Cultura dell’amnesia?
Scorrendo il calendario in questo periodo dell’anno, vi sono due ricorrenze importanti, la Giornata della Memoria, che ricorda la liberazione di Auschwitz il 27 gennaio 1945 ad opera dell’Armata Rossa, e il Giorno del Ricordo, dedicato alle vittime delle foibe e all’inizio dell’esodo giuliano dalmata alla fine della Seconda guerra mondiale. Denso è il calendario degli eventi e degli incontri, promossi dalle istituzioni e dalle associazioni. Per ricordare questi due momenti fondamentali della storia europea, ci si stringe intorno alla cultura della memoria, di fatto sempre più urgente, visto che ci si sta allontanando da quei momenti e i testimoni stanno progressivamente venendo meno.
Occorre chiedersi che cosa questo importante impegno culturale generi nella coscienza delle persone, in particolare nei più giovani. Vivendo a stretto contatto con gli studenti, lascia preoccupati vedere una generazione che ha una conoscenza superficiale della Shoah e in generale della memoria della Seconda Guerra Mondiale, quasi come se si trattassero di eventi collocati nella protostoria. La Shoah è spesso percepita come un avvenimento che ha riguardato solo la Germania e gli ebrei tedeschi, vaga è la conoscenza del pensiero e dell’opera di Primo Levi. Alla domanda avete letto “Se questo è un uomo?”, spesso la risposta è negativa. Le persecuzioni contro la comunità italiana in Istria e Dalmazia è, a sua volta, pressoché sconosciuta. Non va molto meglio sul versante dei visitatori adulti.
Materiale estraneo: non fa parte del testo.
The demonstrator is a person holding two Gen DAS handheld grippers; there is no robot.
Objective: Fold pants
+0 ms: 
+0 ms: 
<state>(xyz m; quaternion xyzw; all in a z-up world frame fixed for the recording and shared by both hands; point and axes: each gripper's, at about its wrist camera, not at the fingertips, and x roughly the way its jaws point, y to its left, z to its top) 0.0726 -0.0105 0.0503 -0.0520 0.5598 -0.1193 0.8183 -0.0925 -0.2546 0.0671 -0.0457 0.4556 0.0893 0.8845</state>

Difficile non cogliere sui volti un certo disagio, quando si passa davanti alle Torah bruciate o quando si parla della Shoah, quasi un fastidio dettato dalla noia, quasi a dire: “Si parla ancora degli Ebrei? Ma basta!”
Una reazione simile si registra nei confronti dell’estremismo islamico: abbiamo mai provato a chiederci che cosa hanno generato, a livello di pensiero civile, tutte le bandiere francesi listate a lutto apparse sui social network? La risposta sarebbe sconsolante. Come ricordava Enzo Bianchi, in un’intervista radiofonica di qualche giorno fa, alla cultura della memoria si sta sostituendo una sempre più marcata cultura dell’amnesia, quasi come se ci fosse arenati nell’isola dei lotofagi, schiacciati in un eterno presente che non vuole più saperne della storia e tanto meno del futuro. Si sta assistendo ad una progressiva forma di autosegregazione: non è un caso che una delle opere più apprezzate da visitatori nel Museo Interreligioso sia una scultura che si intitola così, Autosegregazione, drammatica ed inquietante metafora della ragione che si contorce in sé stessa, di un’Europa che sta perdendo il suo essere spazio di speranza, costruito faticosamente sulle rovine delle ideologie del Novecento. Abbiamo bisogno di riscoprire l’umano, come ricorda papa Francesco, abbiamo bisogno di storia e di teologia, di carne e spirito, per disconnettere, per mettere off line il tragico vuoto dell’amnesia.